In namespace net, create a NetworkPolicy db-allow. Allow ingress traffic to Pods with the label app=db only when a Pod with the label role=api in the same namespace accesses TCP port 5432. Block all other ingress.

Solution
apiVersion: networking.k8s.io/v1
kind: NetworkPolicy
metadata:
  name: db-allow
  namespace: net
spec:
  podSelector:
    matchLabels:
      app: db
  policyTypes:
    - Ingress
  ingress:
    - from:
        - podSelector:
            matchLabels:
              role: api
      ports:
        - protocol: TCP
          port: 5432
k apply -f db-allow.yaml

Explanation: podSelector selects the target Pods the policy applies to (app=db), and ingress.from selects the allowed sources (role=api). Once even one NetworkPolicy applies to a Pod, all traffic not explicitly listed is blocked, so other ingress is shut off without a separate deny-all policy. Putting from and ports in the same rule makes it an AND of both conditions. NetworkPolicy is enforced only on a CNI that supports it.


Scoring criteria #

Grade by summing each task’s points. The total is 100, and 66 or higher is the passing zone.
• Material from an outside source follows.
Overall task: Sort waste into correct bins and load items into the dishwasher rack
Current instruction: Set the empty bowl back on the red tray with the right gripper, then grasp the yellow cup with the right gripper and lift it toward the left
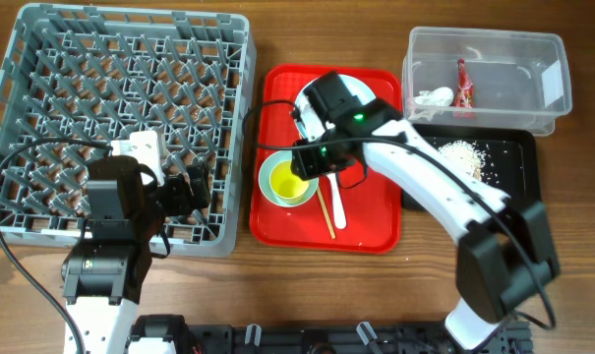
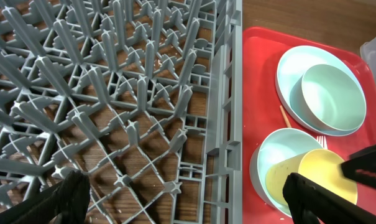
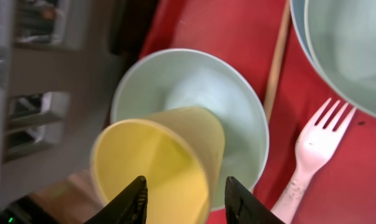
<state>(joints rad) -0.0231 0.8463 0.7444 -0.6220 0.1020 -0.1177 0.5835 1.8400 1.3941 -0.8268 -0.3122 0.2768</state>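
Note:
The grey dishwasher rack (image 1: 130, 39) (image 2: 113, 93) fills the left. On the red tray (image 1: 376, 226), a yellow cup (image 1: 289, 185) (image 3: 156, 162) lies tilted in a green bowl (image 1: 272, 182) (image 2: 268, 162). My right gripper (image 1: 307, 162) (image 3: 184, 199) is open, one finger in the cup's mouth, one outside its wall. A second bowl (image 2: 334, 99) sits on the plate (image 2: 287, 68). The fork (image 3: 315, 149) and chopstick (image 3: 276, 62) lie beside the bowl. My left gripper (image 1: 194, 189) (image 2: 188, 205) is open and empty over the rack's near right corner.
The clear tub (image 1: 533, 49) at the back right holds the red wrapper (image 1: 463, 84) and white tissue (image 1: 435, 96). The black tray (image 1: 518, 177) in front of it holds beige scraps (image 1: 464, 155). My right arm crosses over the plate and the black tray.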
DomainTasks , pointsSubtotal
Application Design and Build1(5) , 2(6) , 3(6) , 4(5)22
Application Deployment5(6) , 6(6) , 7(5) , 8(5)22
Observability and Maintenance9(6) , 10(5) , 11(5)16
Environment,Configuration,Security12(7) , 13(6) , 14(6) , 15(6)25
Services and Networking16(6) , 17(6) , 18(4)16
Total(total)100

Grading is result-based, just like the real exam. It looks not at how you typed the commands but at whether the resources you created match the requirements. Even within a single task, partial credit is split by item — labels, ports, requested amounts — so even when you’re stuck on one item, filling in the parts you can is better for your score.

Reviewing weak domains #

After grading, go back to the corresponding post in the table below for any low-scoring domain and review it.
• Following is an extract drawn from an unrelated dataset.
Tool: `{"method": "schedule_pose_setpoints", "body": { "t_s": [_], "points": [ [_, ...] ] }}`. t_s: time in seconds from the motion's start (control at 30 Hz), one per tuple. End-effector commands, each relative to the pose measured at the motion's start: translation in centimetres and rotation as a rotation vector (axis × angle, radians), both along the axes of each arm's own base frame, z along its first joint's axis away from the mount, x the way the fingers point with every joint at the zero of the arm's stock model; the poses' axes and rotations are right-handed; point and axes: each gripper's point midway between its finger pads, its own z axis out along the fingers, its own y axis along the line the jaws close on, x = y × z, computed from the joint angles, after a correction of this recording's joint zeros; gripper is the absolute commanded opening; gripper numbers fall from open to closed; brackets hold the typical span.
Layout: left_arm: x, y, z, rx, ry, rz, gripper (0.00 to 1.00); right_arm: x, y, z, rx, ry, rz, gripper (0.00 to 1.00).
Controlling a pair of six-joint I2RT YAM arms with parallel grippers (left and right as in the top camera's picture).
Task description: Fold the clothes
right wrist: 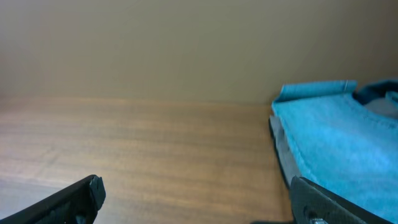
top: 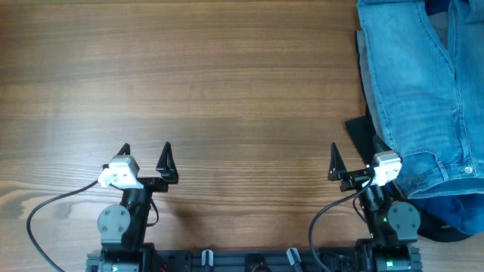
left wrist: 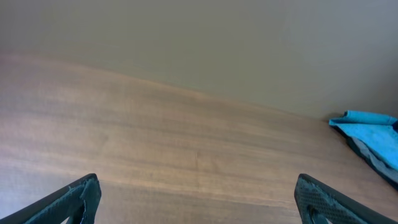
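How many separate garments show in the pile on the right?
3: light blue jeans on top; a grey garment peeking out under their edge nearest the bare table; a dark blue cloth beneath them at the robot's end. Others may be hidden.

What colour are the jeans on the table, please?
The jeans are faded light blue; the overhead view shows it best.

Jeans [top: 412, 83], one pair, one grey garment [top: 362, 68], one dark cloth [top: 448, 215], one left tool [top: 144, 149], one right tool [top: 354, 155]
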Motion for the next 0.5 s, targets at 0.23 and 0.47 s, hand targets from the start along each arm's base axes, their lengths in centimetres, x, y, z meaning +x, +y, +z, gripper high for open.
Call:
{"method": "schedule_pose_setpoints", "body": {
  "t_s": [0.23,0.47],
  "points": [
    [1.6,-0.1,0.6,-0.043,0.277,0.010,1.00,1.2,-0.7,1.7,0.033,0.222,-0.049,1.00],
    [4.0,-0.8,1.0,-0.043,0.537,-0.017,1.00,3.5,-0.6,0.9,0.036,0.523,-0.061,1.00]
  ]
}}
DomainRelated tasksPosts to review
Application Design and Build1, 2, 3, 4#2 , #3 , #4
Application Deployment5, 6, 7, 8#5 , #7 , #9 , #10
Observability and Maintenance9, 10, 11#11 , #12
Environment,Configuration,Security12, 13, 14, 15#13 , #14 , #15 , #16
Services and Networking16, 17, 18#18 , #19

If you ran short on time on a particular task, it may be a matter of hand speed rather than domain knowledge. In that case, re-read #1 kubectl setup and #20 time management, and solve the same 18 tasks once more against the clock. With CKAD, repeating the same task two or three times noticeably reduces the time per task.

Closing the series #

Starting from the kubectl setup in #1, we passed through every CKAD domain across 21 posts — Pods, multi-container, images, workloads, deployment strategies, Helm, kustomize, probes, observability, ConfigMap, Secret, RBAC, SecurityContext, resources, volumes, Service, Ingress, and NetworkPolicy. If you cleared 66 points on this mock, you have built the hands-on skills to clear the pass line in the real exam room as well. Congratulations.

If CKAD was your first hands-on exam as an app developer, the next step is the CKA, which operates the cluster itself. The kubectl speed, the dry-run habit, and the manifest sense you sharpened here become a direct stepping stone, so carry the momentum of passing into the next hands-on exam.